These days, many people are feeling a tad, well … thin.
Like pulled taffy.
There’s good reason for this.
Every day, North Americans squeeze 31 hours of activity into the run-of-the-mill 24-hour day, says a report commissioned by MTV Networks and online research firm OTX last year.
“That’s from being able to do two things at once,” said Colleen Fahey Rush, MTV’s head of research.
Two things? Whatta newbie. Many people are juggling three, or more tasks at once.
And it’s not just youngsters listening to Crazy Frog at ear-threatening volumes while Instant Messaging their peers the latest YouTube video either.
It’s older folks listening to a podcast of This Week In Media (work or play?) while raking their winter-ravaged front lawns and calling their squirrel-crazed dog back to the yard.
That is, we’re distracted.
Using an online sample of 4,213 people, the OTX study found that respondents engaged in 15.6 hours of leisure activity a day — including nonmedia activities like shopping, socializing and eating.
Almost one-third of that time involved multitasking activities.
And, you know, that makes it tough to relax.
When you have a free minute, you have to choose between relaxing with a simple coffee, reading a magazine, novel or paper, watching TV, noodling on the ‘net or listening to Pearl Jam’s latest album.
So, apparently, many of us choose several of the available choices.
Across the culture, it’s attention deficit disorder writ large.
And it’s a problem for advertisers, who are finding it increasingly difficult to get our attention.
But don’t worry.
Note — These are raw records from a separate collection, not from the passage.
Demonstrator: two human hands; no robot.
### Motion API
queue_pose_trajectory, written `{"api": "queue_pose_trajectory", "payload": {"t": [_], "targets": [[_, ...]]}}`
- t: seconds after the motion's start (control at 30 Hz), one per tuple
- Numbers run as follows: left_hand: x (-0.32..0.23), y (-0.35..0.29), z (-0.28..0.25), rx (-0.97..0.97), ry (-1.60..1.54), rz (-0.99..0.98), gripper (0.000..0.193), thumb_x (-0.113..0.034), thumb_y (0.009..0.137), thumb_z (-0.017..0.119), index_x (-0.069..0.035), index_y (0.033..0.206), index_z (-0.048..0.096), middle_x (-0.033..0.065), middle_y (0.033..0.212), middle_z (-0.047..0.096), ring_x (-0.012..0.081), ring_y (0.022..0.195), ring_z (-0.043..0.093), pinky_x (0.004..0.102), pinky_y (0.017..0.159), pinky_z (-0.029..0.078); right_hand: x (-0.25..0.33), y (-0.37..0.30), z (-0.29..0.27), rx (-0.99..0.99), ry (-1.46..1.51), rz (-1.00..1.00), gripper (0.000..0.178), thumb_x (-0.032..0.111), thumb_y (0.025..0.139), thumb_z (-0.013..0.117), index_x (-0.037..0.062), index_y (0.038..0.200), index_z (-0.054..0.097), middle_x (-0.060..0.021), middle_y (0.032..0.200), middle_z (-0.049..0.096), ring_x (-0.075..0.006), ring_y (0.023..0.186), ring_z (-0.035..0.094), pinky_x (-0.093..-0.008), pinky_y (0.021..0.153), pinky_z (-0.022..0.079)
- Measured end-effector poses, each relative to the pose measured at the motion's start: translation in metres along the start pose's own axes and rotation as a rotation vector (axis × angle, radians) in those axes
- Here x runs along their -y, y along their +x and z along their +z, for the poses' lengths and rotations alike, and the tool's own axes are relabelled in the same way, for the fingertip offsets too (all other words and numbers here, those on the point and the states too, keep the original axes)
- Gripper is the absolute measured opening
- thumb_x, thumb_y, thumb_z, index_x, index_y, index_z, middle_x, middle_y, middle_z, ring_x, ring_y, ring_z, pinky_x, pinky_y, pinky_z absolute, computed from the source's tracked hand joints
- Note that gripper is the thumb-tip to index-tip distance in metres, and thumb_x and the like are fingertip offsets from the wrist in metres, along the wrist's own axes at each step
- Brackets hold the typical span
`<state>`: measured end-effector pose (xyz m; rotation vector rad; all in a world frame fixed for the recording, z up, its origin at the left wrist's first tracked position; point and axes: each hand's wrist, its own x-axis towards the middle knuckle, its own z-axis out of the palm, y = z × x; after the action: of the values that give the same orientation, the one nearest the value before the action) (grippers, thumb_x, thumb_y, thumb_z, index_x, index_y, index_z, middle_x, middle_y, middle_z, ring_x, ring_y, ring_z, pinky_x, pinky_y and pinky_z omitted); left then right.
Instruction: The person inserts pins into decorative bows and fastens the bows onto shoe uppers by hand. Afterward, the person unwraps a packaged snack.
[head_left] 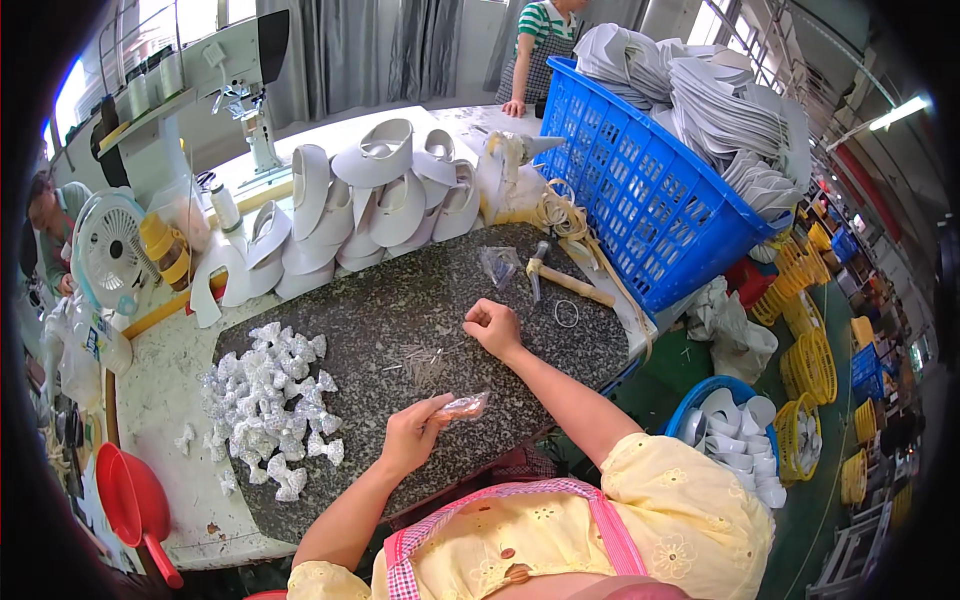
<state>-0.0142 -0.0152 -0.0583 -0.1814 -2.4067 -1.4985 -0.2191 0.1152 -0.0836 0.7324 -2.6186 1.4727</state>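
Observation:
My left hand is closed on a small clear plastic bag with something pinkish inside, held over the dark speckled stone slab. Just beyond it, a loose heap of thin, pale, stick-like pieces lies on the slab. Beside that heap my right hand is closed, thumb and fingers pinched together. A thin sliver shows near its fingertips, too small to name. To the left spreads a pile of glittery white bows, some at the slab's edge.
A hammer, a clear bag and a rubber band lie at the slab's far right. White shoe uppers stand behind. A blue basket of white pieces rises right. A red scoop sits left; a person stands beyond.

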Motion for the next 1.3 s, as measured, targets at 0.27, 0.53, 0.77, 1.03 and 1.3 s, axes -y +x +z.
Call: {"api": "queue_pose_trajectory", "payload": {"t": [0.27, 0.53, 0.77, 1.03, 1.3], "targets": [[0.002, 0.0, 0.003, -0.066, -0.004, -0.051, 0.024, -0.001, 0.078, 0.057, -0.003, 0.102, 0.059, 0.0132, 0.08, 0.063, 0.0202, 0.07, 0.063, 0.028, 0.062, 0.048, -0.004, -0.001, 0.001, -0.035, 0.022, -0.015, 0.01, 0.014, 0.064, 0.066, 0.0078, 0.068, 0.059, -0.0035, 0.061, 0.062, -0.0158, 0.057, 0.061, -0.0284, 0.054, 0.046], [0.006, -0.004, 0.0, -0.145, 0.026, -0.093, 0.022, -0.004, 0.08, 0.058, -0.004, 0.102, 0.06, 0.0093, 0.076, 0.063, 0.0124, 0.064, 0.059, 0.0237, 0.059, 0.046, -0.016, 0.0, 0.003, -0.064, 0.233, -0.063, 0.007, 0.007, 0.068, 0.064, 0.0034, 0.068, 0.058, 0.0002, 0.058, 0.057, -0.0055, 0.052, 0.051, -0.0209, 0.049, 0.039], [-0.051, 0.013, -0.017, -0.236, -0.304, -0.051, 0.016, -0.005, 0.082, 0.057, 0.003, 0.095, 0.06, 0.0047, 0.081, 0.063, 0.0042, 0.065, 0.053, 0.0171, 0.054, 0.039, 0.03, -0.002, -0.016, -0.019, 0.593, 0.126, 0.005, 0.004, 0.073, 0.061, 0.0016, 0.071, 0.058, -0.0006, 0.063, 0.057, -0.0066, 0.054, 0.05, -0.0217, 0.051, 0.041], [-0.134, 0.078, -0.042, -0.454, 0.003, 0.316, 0.022, -0.016, 0.074, 0.064, 0.003, 0.085, 0.062, 0.0063, 0.065, 0.063, 0.0081, 0.058, 0.058, 0.0174, 0.049, 0.042, 0.155, 0.008, -0.066, 0.454, 1.328, -0.549, 0.056, 0.052, 0.082, 0.047, -0.0024, 0.086, 0.055, -0.0147, 0.083, 0.056, -0.0169, 0.075, 0.052, -0.0257, 0.064, 0.042], [-0.134, 0.099, -0.046, -0.583, -0.018, 0.337, 0.018, -0.007, 0.064, 0.067, 0.003, 0.078, 0.062, 0.0063, 0.057, 0.057, 0.0098, 0.047, 0.053, 0.0205, 0.044, 0.04, 0.165, 0.019, -0.089, 0.257, 0.911, -0.833, 0.037, 0.02, 0.067, 0.073, 0.0012, 0.093, 0.055, -0.0045, 0.08, 0.056, -0.011, 0.068, 0.047, -0.0221, 0.058, 0.037]]}}
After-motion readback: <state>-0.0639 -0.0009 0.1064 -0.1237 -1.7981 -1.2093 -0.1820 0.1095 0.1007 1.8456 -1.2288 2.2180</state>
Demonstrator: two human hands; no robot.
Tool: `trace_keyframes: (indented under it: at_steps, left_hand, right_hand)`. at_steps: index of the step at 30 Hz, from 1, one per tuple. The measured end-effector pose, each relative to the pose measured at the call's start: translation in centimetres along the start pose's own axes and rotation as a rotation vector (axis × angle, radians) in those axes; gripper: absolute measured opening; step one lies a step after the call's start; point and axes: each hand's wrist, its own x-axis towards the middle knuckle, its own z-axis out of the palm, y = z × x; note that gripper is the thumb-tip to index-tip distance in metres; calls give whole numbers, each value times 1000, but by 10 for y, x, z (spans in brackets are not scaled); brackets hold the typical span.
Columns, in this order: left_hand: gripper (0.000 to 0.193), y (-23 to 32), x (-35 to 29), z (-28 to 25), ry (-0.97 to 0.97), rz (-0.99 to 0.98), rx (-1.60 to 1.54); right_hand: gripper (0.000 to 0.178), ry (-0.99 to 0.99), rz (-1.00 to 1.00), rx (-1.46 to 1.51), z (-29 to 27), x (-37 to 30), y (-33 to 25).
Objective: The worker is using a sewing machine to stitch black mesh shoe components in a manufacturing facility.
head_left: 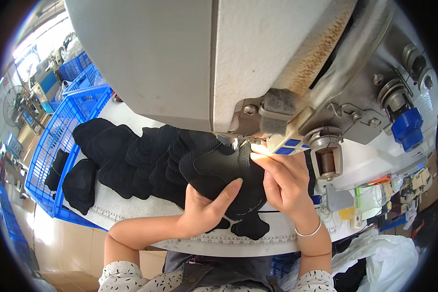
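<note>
While the big grey-white sewing machine (pixel 219 58) looms over the white bench (pixel 131 204), a person sits close beneath it with both hands on a black fabric piece (pixel 214 168). That piece is matte and padded, curved like a moulded panel with stitched seams, and it lies on the bench right under the machine's head, its upper edge beside the needle area. The left hand (pixel 204 207) rests on its lower edge, thumb stretched up flat across the cloth, fingers curled under and pinching the material. The right hand (pixel 282 182), with a thin silver bangle (pixel 309 232) on the wrist, presses the fabric's right side, fingers bent and closed onto it near the metal presser parts. Behind, more black quilted pieces (pixel 126 160) trail leftwards in an overlapping row toward a blue plastic lattice crate (pixel 58 131).
</note>
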Motion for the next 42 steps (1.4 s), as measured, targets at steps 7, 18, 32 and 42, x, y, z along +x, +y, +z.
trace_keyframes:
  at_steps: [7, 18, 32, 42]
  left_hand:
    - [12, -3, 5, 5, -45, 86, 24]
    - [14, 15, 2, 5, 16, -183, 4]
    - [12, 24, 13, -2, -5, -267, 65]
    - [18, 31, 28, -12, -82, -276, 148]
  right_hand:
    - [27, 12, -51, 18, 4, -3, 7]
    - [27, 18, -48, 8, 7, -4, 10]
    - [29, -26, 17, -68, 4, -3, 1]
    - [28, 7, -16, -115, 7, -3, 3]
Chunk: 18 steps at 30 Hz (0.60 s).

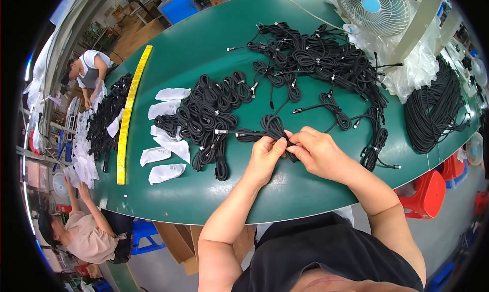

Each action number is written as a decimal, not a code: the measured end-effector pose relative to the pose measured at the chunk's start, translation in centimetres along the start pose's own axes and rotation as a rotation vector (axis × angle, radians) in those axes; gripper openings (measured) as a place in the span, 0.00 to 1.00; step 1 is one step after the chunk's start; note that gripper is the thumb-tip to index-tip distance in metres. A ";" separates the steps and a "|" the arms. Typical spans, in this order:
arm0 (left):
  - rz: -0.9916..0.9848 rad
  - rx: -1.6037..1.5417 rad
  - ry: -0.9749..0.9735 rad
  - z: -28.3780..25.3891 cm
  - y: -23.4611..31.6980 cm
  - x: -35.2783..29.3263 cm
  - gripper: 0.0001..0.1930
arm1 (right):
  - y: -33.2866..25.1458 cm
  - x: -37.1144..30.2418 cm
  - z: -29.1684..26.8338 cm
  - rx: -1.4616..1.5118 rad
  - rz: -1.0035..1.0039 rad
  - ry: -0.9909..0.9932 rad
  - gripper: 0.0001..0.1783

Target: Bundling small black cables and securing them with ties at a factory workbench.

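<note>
Big green table (204,52) fills most of the frame. A loose pile of black cables (316,57) sits upper middle, with neat tied bundles (209,113) left of centre and white pouches (165,157) beside them. Dead centre, the left hand (265,157) and right hand (318,152) both pinch one coiled black cable (272,126), its plug ends sticking out left.

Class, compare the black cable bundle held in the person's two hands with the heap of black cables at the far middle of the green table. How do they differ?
The held cable bundle is one small coil; the far heap is many cables piled together.
The held cable bundle is gripped by the left hand and right hand; the far heap lies untouched on the green table.
The bundle is near the person; the heap is beyond it.
Both are black with metal plugs.
</note>
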<state>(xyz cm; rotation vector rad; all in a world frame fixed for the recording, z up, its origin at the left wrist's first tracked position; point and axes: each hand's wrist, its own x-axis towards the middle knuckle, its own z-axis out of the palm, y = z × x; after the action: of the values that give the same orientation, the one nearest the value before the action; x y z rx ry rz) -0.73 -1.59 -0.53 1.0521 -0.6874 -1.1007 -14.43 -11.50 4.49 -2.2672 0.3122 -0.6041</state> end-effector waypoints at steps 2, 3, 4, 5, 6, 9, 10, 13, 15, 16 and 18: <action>-0.022 -0.012 -0.010 0.1 -0.1 0.0 0.16 | 0.0 0.0 -0.4 0.025 0.001 0.027 0.13; -0.045 -0.019 -0.023 0.0 -0.1 0.1 0.16 | 0.1 0.2 -0.8 -0.054 -0.047 0.110 0.15; -0.054 -0.018 -0.027 0.2 0.3 0.1 0.16 | 0.1 0.5 -1.5 -0.137 -0.088 0.196 0.17; -0.133 0.025 -0.099 0.3 1.1 0.1 0.16 | 0.2 1.1 -2.5 -0.246 -0.186 0.282 0.19; -0.212 0.066 -0.172 0.4 1.7 0.0 0.16 | -0.2 1.3 -2.9 -0.281 -0.206 0.304 0.21; -0.149 0.203 -0.219 0.6 2.0 -0.4 0.15 | -0.2 1.5 -2.6 -0.262 -0.231 0.313 0.19; -0.086 0.321 -0.236 0.5 2.1 -0.4 0.15 | 0.2 1.3 -2.4 -0.050 -0.073 0.144 0.17; 0.035 0.460 -0.190 0.2 1.4 -0.1 0.18 | 0.6 0.8 -2.2 0.169 0.050 0.028 0.13; 0.303 0.703 -0.195 0.9 2.0 0.0 0.21 | 0.6 0.7 -1.9 0.177 0.046 0.140 0.09; 0.236 0.737 -0.137 1.4 2.2 -0.3 0.21 | 0.6 0.8 -1.8 0.178 0.047 0.140 0.09; 0.396 0.892 -0.043 1.6 2.5 0.0 0.19 | 0.6 0.9 -1.7 0.133 0.049 0.264 0.10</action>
<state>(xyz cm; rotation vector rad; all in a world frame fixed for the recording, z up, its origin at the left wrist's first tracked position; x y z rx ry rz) -1.21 -1.87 2.41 1.5419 -1.4190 -0.4459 -14.57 -13.32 5.40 -2.0483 0.4412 -0.8741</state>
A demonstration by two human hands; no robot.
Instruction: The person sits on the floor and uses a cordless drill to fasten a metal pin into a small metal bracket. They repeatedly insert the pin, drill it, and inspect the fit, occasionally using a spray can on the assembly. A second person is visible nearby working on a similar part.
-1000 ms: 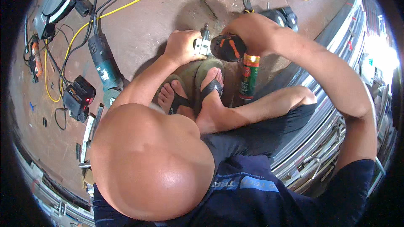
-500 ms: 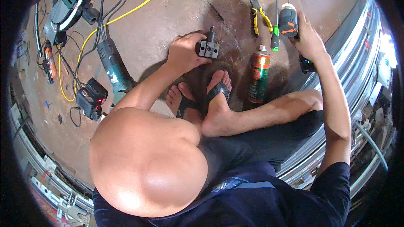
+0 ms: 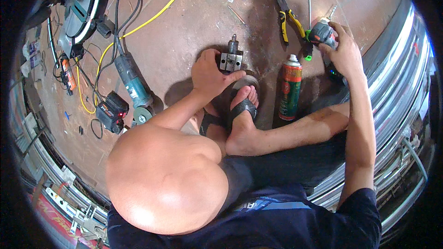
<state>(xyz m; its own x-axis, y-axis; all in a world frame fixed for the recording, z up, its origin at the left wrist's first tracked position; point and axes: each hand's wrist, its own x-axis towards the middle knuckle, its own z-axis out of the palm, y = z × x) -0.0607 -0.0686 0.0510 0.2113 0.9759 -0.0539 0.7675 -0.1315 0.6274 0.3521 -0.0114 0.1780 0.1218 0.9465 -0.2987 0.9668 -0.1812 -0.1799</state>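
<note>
My left hand (image 3: pixel 207 74) is curled round the left side of a small grey metal block (image 3: pixel 230 62) with holes in its face and a round metal post on top. Its thumb stretches along below the block, and some fingers are hidden. In my right hand (image 3: pixel 345 54) is a grey and orange cordless drill (image 3: pixel 321 36), tilted, with a thin bit (image 3: pixel 332 12) pointing up and right. Just left of the drill lie a green-handled screwdriver (image 3: pixel 308 51) and yellow-and-black pliers (image 3: pixel 287 18). A red and green spray can (image 3: pixel 290 87) stands between my hands, nearer to me.
On the left are an angle grinder (image 3: pixel 133 80), a battery pack (image 3: pixel 112 111) with a red light, and a large saw (image 3: pixel 82 11). A yellow cable (image 3: pixel 161 9) crosses the floor. Long wrapped metal profiles (image 3: pixel 392 64) line the right side. A thin rod (image 3: pixel 236 14) lies beyond the block.
My right hand has turned the drill, so its bit now leans up and right. My left thumb has stretched out below the block. The whole view has shifted slightly.
</note>
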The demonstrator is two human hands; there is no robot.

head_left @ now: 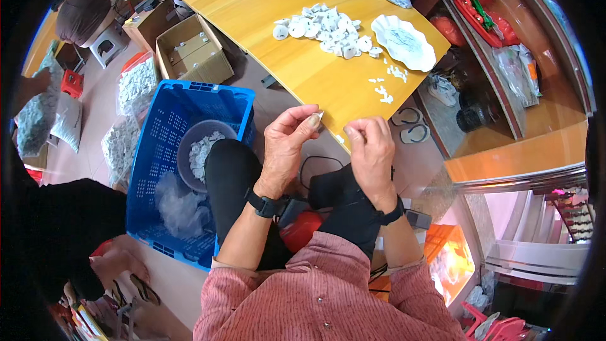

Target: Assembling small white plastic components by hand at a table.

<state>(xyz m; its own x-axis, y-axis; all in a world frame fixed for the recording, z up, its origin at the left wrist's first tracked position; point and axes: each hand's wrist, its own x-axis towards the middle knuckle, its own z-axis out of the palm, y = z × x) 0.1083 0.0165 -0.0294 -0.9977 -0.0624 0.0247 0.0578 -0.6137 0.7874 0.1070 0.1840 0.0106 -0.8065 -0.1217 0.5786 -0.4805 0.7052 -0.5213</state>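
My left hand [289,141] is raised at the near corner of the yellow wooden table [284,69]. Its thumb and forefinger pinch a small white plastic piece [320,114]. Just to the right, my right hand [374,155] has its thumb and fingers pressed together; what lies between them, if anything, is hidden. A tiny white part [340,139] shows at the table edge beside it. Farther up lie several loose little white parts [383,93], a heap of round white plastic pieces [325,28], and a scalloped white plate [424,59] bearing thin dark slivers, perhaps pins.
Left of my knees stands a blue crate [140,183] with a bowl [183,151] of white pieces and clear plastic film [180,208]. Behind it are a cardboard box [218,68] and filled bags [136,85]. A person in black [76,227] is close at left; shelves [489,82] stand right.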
They’ve got a few ideas.
Media executives are charting how their ads work on blog sites, game platforms, portable devices, cellphones and the many other varied conduits to the consumer cortex in our mind.
They’re measuring our “level of engagement.”
They are beginning to rank where the multitasking mind puts the majority of its attention.
So, the shows, sites and publications that hook the consumer the best — catching and holding their attention — will command higher ad rates than ones that are easier to ignore.
The good news: Content will improve.
The bad: Content will improve.
So, if you’re feeling thin today, prepare yourself — your leisure choices are about to get more diverse, and harder to ignore.